Brief
Write out again only the lines that run from the start of the entries to the line containing "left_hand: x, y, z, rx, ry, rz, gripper", both included.

Data for analysis
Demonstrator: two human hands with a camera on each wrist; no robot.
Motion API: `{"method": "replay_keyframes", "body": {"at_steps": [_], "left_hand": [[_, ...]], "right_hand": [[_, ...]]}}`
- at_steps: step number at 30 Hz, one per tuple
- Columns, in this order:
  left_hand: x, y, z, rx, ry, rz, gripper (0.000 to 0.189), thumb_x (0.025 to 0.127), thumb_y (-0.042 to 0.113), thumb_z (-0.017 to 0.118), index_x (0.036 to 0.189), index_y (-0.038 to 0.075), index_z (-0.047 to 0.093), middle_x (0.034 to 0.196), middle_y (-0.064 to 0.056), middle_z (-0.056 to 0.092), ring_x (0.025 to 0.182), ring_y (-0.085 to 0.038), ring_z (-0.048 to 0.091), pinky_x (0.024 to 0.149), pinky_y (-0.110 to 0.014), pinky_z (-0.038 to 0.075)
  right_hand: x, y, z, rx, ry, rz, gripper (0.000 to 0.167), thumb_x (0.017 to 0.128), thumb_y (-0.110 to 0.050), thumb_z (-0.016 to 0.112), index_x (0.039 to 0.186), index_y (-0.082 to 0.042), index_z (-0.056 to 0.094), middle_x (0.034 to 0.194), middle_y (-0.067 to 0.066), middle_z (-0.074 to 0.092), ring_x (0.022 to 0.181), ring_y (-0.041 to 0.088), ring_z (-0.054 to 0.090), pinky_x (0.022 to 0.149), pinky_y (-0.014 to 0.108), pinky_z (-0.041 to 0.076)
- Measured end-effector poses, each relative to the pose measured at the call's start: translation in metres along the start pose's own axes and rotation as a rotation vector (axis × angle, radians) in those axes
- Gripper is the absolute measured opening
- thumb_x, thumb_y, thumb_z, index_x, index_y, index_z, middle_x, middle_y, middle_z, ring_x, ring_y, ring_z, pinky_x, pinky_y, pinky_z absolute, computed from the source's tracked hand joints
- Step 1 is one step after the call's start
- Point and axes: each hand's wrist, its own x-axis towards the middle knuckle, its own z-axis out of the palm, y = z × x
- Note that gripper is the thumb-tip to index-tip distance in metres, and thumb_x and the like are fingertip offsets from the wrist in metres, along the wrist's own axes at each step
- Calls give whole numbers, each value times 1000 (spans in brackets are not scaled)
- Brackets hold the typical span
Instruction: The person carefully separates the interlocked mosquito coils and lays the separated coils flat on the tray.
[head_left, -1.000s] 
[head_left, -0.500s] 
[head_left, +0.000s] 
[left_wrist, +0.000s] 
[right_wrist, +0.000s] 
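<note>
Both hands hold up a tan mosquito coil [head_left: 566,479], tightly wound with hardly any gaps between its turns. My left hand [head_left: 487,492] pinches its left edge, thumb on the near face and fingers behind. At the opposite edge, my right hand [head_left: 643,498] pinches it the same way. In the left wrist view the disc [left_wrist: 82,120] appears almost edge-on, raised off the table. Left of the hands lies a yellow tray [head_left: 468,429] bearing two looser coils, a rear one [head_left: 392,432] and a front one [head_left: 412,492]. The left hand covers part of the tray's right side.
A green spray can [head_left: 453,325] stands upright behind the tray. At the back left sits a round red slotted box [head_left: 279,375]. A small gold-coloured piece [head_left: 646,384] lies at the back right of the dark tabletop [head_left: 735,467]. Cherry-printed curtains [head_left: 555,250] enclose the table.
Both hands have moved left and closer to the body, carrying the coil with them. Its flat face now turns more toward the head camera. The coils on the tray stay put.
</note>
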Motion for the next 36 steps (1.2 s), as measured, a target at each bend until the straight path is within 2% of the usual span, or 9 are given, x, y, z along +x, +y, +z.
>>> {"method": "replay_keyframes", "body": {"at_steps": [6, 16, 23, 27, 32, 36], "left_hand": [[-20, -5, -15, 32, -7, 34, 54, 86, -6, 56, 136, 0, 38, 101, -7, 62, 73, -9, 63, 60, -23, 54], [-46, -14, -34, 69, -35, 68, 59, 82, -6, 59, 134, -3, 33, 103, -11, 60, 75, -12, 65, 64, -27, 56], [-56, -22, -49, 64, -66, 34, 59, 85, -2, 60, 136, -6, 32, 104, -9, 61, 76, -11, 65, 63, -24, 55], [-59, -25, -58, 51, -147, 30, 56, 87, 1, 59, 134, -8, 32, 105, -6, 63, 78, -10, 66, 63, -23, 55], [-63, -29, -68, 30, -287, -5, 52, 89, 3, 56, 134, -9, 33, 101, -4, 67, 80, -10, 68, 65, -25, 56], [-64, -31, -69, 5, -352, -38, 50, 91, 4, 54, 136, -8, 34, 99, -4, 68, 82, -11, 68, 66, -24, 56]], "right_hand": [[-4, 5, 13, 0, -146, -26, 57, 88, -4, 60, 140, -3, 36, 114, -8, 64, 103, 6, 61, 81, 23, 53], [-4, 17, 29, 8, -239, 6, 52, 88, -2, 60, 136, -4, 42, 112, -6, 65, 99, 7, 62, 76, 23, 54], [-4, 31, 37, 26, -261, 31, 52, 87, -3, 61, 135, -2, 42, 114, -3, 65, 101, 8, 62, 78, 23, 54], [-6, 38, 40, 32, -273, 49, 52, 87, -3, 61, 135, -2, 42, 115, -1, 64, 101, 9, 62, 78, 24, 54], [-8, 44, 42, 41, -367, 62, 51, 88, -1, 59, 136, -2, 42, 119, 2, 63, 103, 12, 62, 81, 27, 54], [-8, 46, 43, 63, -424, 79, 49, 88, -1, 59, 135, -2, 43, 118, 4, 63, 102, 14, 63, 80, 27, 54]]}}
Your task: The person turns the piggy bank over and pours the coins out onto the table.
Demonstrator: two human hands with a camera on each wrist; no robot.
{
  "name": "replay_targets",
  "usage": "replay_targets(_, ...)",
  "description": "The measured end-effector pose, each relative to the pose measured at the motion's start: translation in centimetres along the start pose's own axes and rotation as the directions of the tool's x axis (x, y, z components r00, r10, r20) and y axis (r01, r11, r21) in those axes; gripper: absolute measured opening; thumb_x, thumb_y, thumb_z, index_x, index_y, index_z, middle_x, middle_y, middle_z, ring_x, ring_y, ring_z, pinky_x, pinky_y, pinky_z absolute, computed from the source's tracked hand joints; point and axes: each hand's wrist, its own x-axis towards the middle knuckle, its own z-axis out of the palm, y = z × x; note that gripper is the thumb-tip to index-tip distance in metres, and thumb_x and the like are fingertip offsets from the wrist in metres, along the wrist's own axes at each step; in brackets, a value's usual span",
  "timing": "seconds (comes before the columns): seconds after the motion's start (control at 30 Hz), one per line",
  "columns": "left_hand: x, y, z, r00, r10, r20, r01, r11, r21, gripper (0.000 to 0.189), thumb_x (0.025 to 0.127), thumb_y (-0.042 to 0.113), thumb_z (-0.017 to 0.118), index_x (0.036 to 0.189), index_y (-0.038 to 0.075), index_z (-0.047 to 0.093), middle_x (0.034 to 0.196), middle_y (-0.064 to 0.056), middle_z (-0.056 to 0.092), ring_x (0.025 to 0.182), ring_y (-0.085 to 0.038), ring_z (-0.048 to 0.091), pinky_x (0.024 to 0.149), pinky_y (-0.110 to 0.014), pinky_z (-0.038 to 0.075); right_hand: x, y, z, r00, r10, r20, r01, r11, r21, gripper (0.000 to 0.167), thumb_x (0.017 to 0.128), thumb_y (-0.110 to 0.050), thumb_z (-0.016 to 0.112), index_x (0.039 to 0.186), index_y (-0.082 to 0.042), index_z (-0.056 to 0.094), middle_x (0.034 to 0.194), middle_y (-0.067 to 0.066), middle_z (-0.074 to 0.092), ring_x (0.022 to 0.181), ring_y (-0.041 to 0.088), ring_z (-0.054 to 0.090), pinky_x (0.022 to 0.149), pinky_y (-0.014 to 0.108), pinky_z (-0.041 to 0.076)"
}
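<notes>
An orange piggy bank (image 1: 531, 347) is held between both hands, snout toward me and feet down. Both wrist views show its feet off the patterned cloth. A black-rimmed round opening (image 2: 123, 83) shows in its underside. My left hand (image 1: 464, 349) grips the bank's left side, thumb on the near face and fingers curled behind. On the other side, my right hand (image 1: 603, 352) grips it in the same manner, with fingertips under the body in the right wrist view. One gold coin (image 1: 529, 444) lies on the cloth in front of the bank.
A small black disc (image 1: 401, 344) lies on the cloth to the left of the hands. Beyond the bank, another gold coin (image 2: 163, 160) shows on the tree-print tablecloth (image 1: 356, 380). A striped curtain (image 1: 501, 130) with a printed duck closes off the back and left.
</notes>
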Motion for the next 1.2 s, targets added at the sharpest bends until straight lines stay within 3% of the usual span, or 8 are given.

Response area
Demonstrator: two human hands with a camera on each wrist; no robot.
Motion API: `{"method": "replay_keyframes", "body": {"at_steps": [_], "left_hand": [[_, ...]], "right_hand": [[_, ...]]}}`
- at_steps: step number at 30 Hz, one per tuple
- Columns, in this order:
  left_hand: x, y, z, rx, ry, rz, gripper (0.000 to 0.189), thumb_x (0.025 to 0.127), thumb_y (-0.042 to 0.113), thumb_z (-0.017 to 0.118), index_x (0.036 to 0.189), index_y (-0.038 to 0.075), index_z (-0.047 to 0.093), middle_x (0.034 to 0.196), middle_y (-0.064 to 0.056), middle_z (-0.056 to 0.092), ring_x (0.025 to 0.182), ring_y (-0.085 to 0.038), ring_z (-0.048 to 0.091), pinky_x (0.024 to 0.149), pinky_y (-0.110 to 0.014), pinky_z (-0.038 to 0.075)

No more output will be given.